26 January 2022
I have worked as a school counsellor since 1976. Six years ago, when I turned 70, I decided to cut down on full-time work and work three days per week (taking two days as leave without pay). Last year, the principal of my school declined to approve this arrangement including my request to go part-time. My option is to resign – which I do not want to do – or resume working full-time (which I have now done). I know qualified school counsellors (as registered psychologists) are in short supply and that principals are under pressure not to approve leave. However, I believe I had a good strategy for prolonging my working life. I appealed to my principal’s line manager about this decision and was unsuccessful. Do you see any options for me, besides full-time work or resignation?
I am stunned that at the age of 76 and after having provided 45 years of service as a school counsellor, your principal is not able to find a solution that meets both the needs of the school and your own requirements. Does your principal expect you to continue to work full time until you are 80? 90? Is there any further appeal you can make through the school or your Education Department? I suspect you may have a bit more leverage than you think, especially if school counsellors are in short supply.
Have you considered suggesting some kind of job share arrangement? This would enable potential mentoring opportunities for a new school counsellor to learn from you. Either way, your principal is going to need to find a solution sooner or later and if I were them I would want to keep you on as long as you were willing and encourage you to pass on your experience, knowledge, commitment and passion to the next generation.
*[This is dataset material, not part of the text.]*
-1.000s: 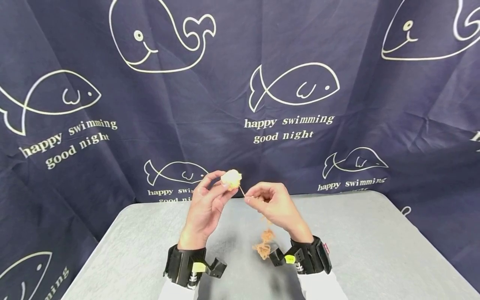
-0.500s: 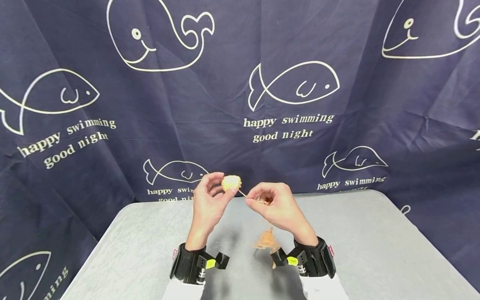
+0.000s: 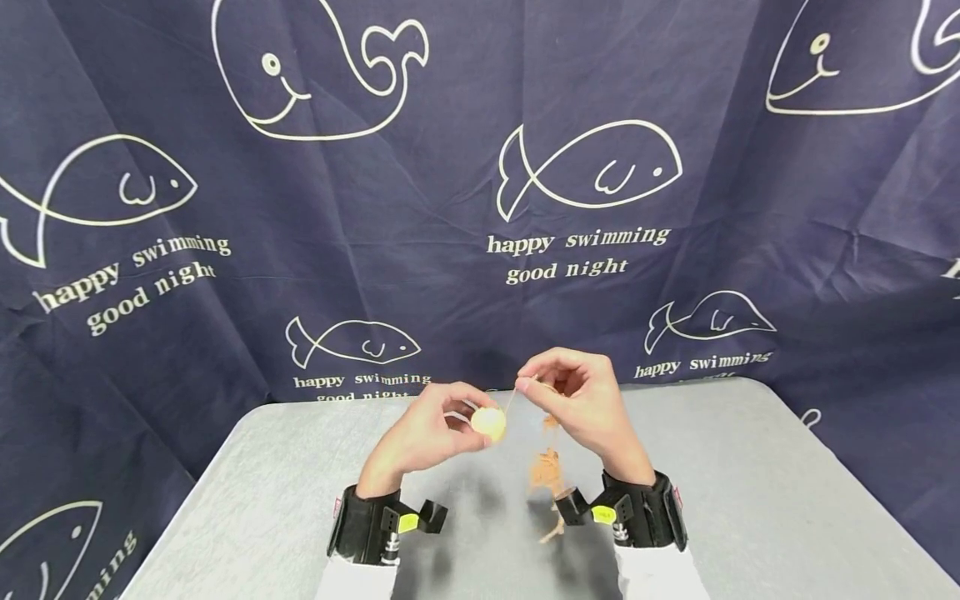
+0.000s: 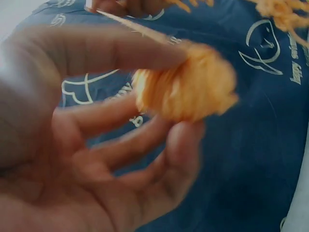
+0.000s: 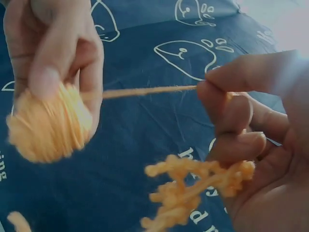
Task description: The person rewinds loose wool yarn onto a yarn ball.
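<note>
A small ball of pale orange yarn (image 3: 488,423) sits at the fingertips of my left hand (image 3: 431,433), which pinches it between thumb and fingers above the grey table (image 3: 750,500). In the left wrist view the yarn ball (image 4: 186,89) shows blurred against the fingers. A taut strand (image 5: 145,91) runs from the ball to my right hand (image 3: 581,400), which pinches it between thumb and forefinger. A crinkled loose tail of yarn (image 3: 547,475) hangs down from the right hand toward the table; in the right wrist view the loose tail (image 5: 193,186) lies across the curled fingers.
A dark blue cloth (image 3: 480,192) printed with white whales and lettering hangs behind the table and drapes past its sides. Black wrist mounts (image 3: 375,529) sit on both forearms. The table's rounded corners show at left and right.
My left hand has dropped lower and to the right with the ball. The right hand has risen, so the strand now slants up from the ball. The hanging tail swings below it.
</note>
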Demonstrator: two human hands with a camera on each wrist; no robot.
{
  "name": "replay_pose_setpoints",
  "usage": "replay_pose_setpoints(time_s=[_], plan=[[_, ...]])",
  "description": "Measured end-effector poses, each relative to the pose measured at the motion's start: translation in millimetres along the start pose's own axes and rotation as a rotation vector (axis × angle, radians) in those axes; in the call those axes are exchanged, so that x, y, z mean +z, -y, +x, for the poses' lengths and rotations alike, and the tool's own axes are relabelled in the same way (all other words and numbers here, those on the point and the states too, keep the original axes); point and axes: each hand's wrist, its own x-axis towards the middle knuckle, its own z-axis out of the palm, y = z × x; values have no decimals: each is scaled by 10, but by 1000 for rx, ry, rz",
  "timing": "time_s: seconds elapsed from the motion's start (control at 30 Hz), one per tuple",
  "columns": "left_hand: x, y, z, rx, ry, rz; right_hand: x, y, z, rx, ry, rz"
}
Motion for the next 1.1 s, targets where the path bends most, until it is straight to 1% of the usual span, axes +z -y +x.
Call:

I’ve recently handed in my notice and plan to set up as a freelancer. My industry relies on word of mouth and in my experience, people are more likely to pick up the phone and call someone to ask about a former employee. I like the idea of having something in writing, although I’ve never been asked to show a reference letter before. What do you think, are reference letters a relic from the past or still useful?
There is no doubt that for some roles and during some stages of your career, written references are useful. Often casuals can find them helpful in hospitality and retail, for example. But in other positions, a phone reference is far more likely to be used.
As a freelancer, will you be having a website to promote the work you do? If so, it might be worth asking your former boss (and future clients) for a written testimonial to use on your website. This will allow you to promote your offering and let potential clients know more about you. You might want to start doing that with all your future clients as well.
I have a young child, am pregnant and double vaccinated. My employer, who knows about my pregnancy, has asked me to fly to Sydney and Melbourne for work conferences. Because of the high COVID-19 case numbers and my pregnancy I expressed concerns about this and asked to join remotely. My employer implied I was overreacting and because I’m vaccinated should be safe to attend in person. Despite being vaccinated I’m worried about the risk of getting COVID and passing it on to my unborn child and toddler. What are my rights, if any, to refuse work-related travel because of COVID?
I don’t think it is reasonable to expect anyone, let alone if you are pregnant, to have to travel if they have health concerns where a virtual option is available. There will be times where work travel is essential but attending a conference doesn’t seem to be that time. I would revisit this with your boss and reiterate your commitment to your job but let them know that in this particular situation you would like to request that you dial in remotely for your own health and safety. If that fails, is there someone at work you trust that you can speak to about your options?